In some cases, a grantor who creates the trust may consider establishing another person, called a trust protector and who is an independent party, to be involved with and advocate for the benefit of the disabled beneficiary. This person would not be the trustee, but rather, have the authority to tell the trustee what the beneficiary might need from time to time. In most cases, we do not wish to have a court oversee the trust, which requires additional time, expenditures, and publicity. A trustee need not account to anyone except the governmental sources and the beneficiary and/or that person’s guardian or conservator. The trust protector may have the authority, if desired, to remove the trustee, but the trust protector could not appoint himself or herself as the backup trustee. Therefore, it is very important to consider who the trustees would be serving under this trust, as well as who the backup trustees would be in the event that the primary trustee is unable or unwilling to serve.

Finally, there are additional issues that need to be considered in establishing the trust:

1. How much money should be deposited into the trust for the beneficiary, and how much should be left to other family members?

2. Who should be the trustee or successor trustees?

3. What assets should be put in the trust initially, if any, and how much should be deposited into the trust at a later date?

4. Who are the ultimate beneficiaries of the trust if the primary beneficiary is deceased or no longer needs benefits?

5. Is it possible that the trust could be terminated sooner if it is uneconomic to maintain or if the laws change, which might prevent a special needs trust from having the same substantial benefits as when it was established?

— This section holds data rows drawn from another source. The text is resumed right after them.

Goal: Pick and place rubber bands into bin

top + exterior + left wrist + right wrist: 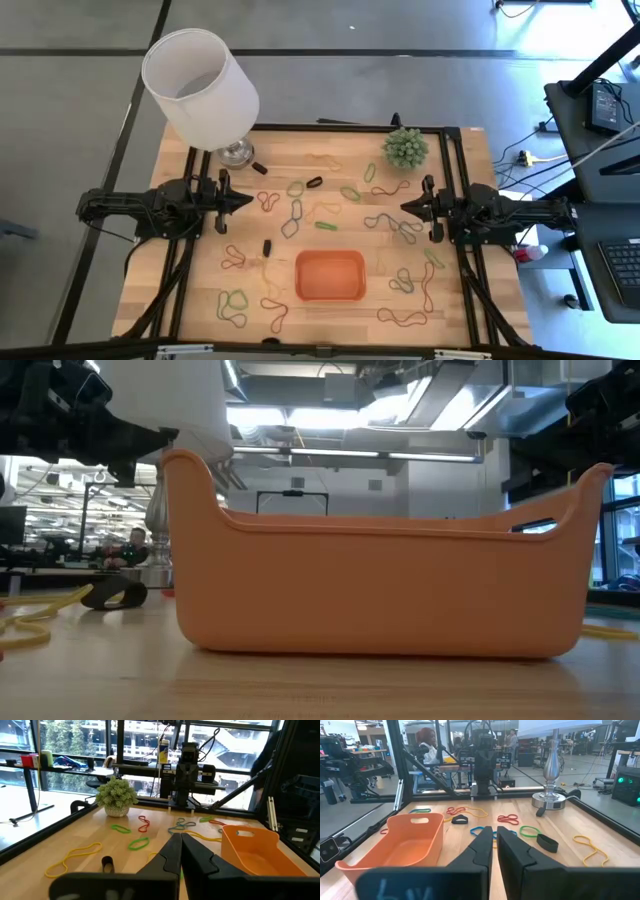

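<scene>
The orange bin (329, 275) rests on its flat bottom near the table's front, midway between the arms; it fills the low view (380, 585). Rubber bands lie flat all over the wood: a green one (296, 188), a red one (267, 202), a green one near the front left (232, 305) and a red one near the front right (400, 319). My left gripper (248, 200) is at the table's left and my right gripper (405, 208) at its right, each pointing inward, level and above the table. Both are shut with nothing between the fingers (177, 836) (494, 830).
A white lampshade (200, 85) on a metal base (237, 153) stands at the far left corner. A small green plant (405, 148) stands at the far right. Small black pieces (314, 183) (267, 246) lie among the bands. A black frame borders the table.
</scene>
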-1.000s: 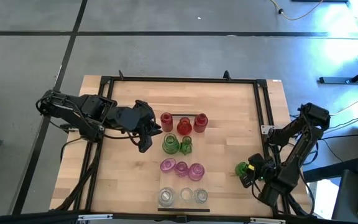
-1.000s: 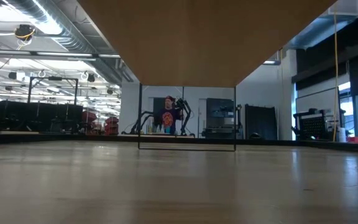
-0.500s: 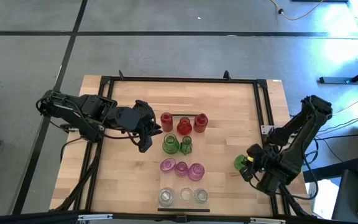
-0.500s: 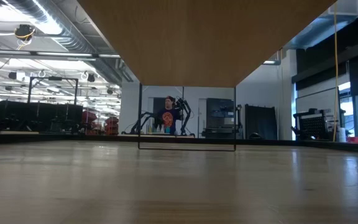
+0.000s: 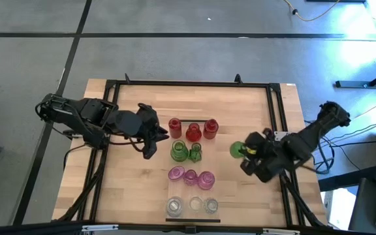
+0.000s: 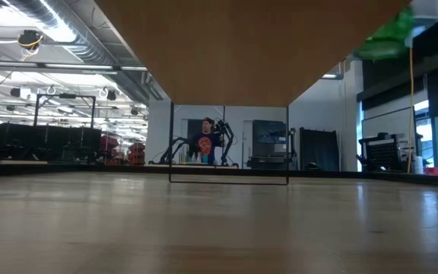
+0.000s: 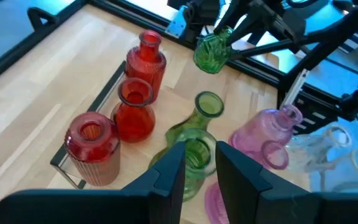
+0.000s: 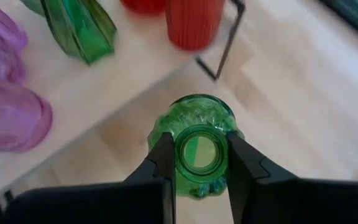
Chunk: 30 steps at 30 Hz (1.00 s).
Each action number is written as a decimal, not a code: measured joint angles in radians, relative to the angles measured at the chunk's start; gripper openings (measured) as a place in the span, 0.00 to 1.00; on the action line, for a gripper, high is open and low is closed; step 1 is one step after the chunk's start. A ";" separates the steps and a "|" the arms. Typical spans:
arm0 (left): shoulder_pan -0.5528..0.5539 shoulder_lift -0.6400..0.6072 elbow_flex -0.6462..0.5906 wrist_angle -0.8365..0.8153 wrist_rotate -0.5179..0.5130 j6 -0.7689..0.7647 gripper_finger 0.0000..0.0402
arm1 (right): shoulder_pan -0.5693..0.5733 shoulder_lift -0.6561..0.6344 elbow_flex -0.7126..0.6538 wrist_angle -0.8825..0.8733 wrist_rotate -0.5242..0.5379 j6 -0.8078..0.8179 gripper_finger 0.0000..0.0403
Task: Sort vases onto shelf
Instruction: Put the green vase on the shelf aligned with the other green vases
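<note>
— Since a second back, what had moved?

— Only the right arm: it had swung its green vase (image 5: 237, 149) from the tabletop's (image 5: 129, 183) right edge in toward the shelf (image 5: 194, 210). The left tool (image 5: 150, 140) had stayed put beside the green row, fingers (image 7: 168, 176) nearly closed on nothing, just above one of the two green vases (image 5: 179, 151) standing there.

— And across the shelf?

— Red vases (image 5: 192, 130), the green pair, pink vases (image 5: 190, 175) and clear vases (image 5: 192, 205) stood in rows. The right tool (image 5: 248, 151) was clamped on the third green vase's neck, held up just right of its row.

— How should it finish?

— I'd keep it upright, lower it into the gap beside the green pair without nudging them, then release.
</note>
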 joint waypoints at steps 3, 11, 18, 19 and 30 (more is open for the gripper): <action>0.001 0.000 0.000 -0.001 -0.006 0.000 0.21 | -0.075 0.041 0.076 0.021 -0.010 -0.163 0.15; 0.001 -0.007 0.000 0.006 -0.006 -0.006 0.21 | -0.187 0.162 0.191 0.094 -0.053 -0.404 0.15; -0.011 -0.036 0.000 0.058 -0.028 0.000 0.21 | -0.200 0.216 0.192 0.232 -0.103 -0.475 0.15; -0.010 -0.040 0.000 0.058 -0.034 0.000 0.21 | -0.201 0.224 0.192 0.232 -0.106 -0.475 0.15; -0.010 -0.069 0.000 0.066 -0.038 0.028 0.21 | -0.256 0.265 0.192 0.294 -0.204 -0.528 0.15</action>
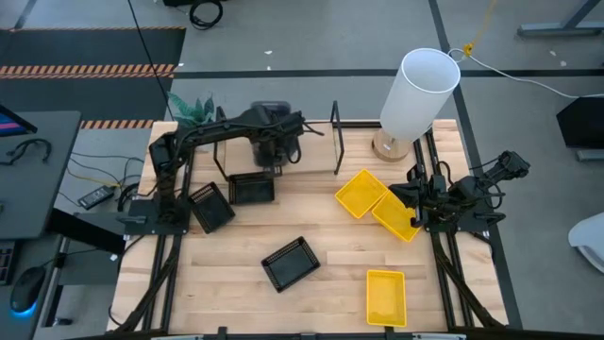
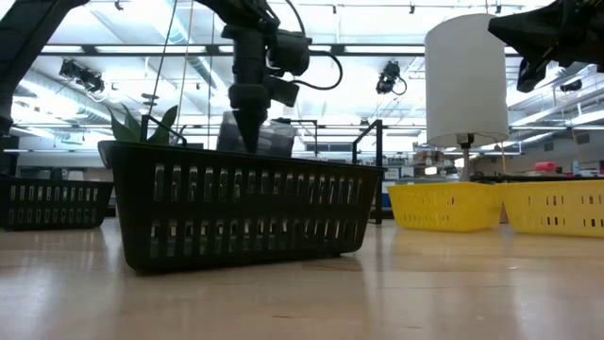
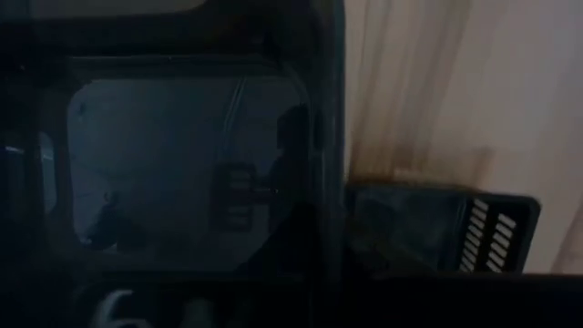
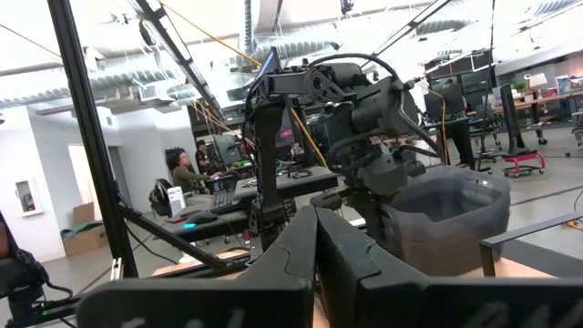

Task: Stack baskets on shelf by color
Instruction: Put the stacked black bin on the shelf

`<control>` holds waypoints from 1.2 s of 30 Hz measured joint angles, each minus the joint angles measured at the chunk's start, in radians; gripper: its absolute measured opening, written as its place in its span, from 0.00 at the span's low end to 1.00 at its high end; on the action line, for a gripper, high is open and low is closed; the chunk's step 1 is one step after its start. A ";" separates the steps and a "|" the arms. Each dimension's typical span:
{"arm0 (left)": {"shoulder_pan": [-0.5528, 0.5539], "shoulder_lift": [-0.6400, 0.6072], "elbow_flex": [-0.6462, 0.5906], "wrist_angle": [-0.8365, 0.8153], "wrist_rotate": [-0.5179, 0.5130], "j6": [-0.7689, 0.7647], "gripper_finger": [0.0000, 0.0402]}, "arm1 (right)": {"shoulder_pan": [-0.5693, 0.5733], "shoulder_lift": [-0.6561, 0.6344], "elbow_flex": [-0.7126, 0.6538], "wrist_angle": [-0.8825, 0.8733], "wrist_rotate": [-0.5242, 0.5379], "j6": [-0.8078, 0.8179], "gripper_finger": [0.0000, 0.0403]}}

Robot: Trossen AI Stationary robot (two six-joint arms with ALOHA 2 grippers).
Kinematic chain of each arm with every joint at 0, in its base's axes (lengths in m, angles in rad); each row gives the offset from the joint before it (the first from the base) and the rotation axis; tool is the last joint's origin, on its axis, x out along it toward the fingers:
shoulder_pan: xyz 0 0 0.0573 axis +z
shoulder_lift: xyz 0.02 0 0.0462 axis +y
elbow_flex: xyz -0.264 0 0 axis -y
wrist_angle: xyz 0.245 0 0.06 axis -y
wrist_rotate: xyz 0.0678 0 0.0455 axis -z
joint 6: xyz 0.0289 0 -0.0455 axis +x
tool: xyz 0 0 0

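Jaws of the left gripper [image 2: 253, 127] clamp a grey basket [image 4: 446, 214] above the shelf [image 1: 335, 142]; a tilt could catch its frame. Right gripper [image 1: 415, 200], jaws pressed together, waits over the yellow baskets [image 1: 377, 203] on the worktop [image 1: 226, 283].

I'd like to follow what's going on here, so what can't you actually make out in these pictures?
- High view: the left arm covers much of the shelf, hiding what sits on it.
- Low view: the near black basket blocks the shelf board, and the right arm is cut off by the top edge.
- Left wrist view: dark and blurred; only a slatted basket corner reads clearly.
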 joint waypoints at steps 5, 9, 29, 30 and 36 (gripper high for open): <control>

Needless to say, this is one of the primary legal documents that one should not attempt to create on their own, as most of the trusts that are created will become irrevocable at one’s death, and at that time, if they do not meet the test of all governmental authorities, then the person may lose their benefits until the trust is approved. This could take substantially more time and expense than if the person had contacted professionals to establish the trust properly at the time of its inception. Keep in mind that the primary purpose is to maintain the benefits for a disabled person, while at the same time allowing the funds to be used for their benefit as needed, all in the best interest of the beneficiary.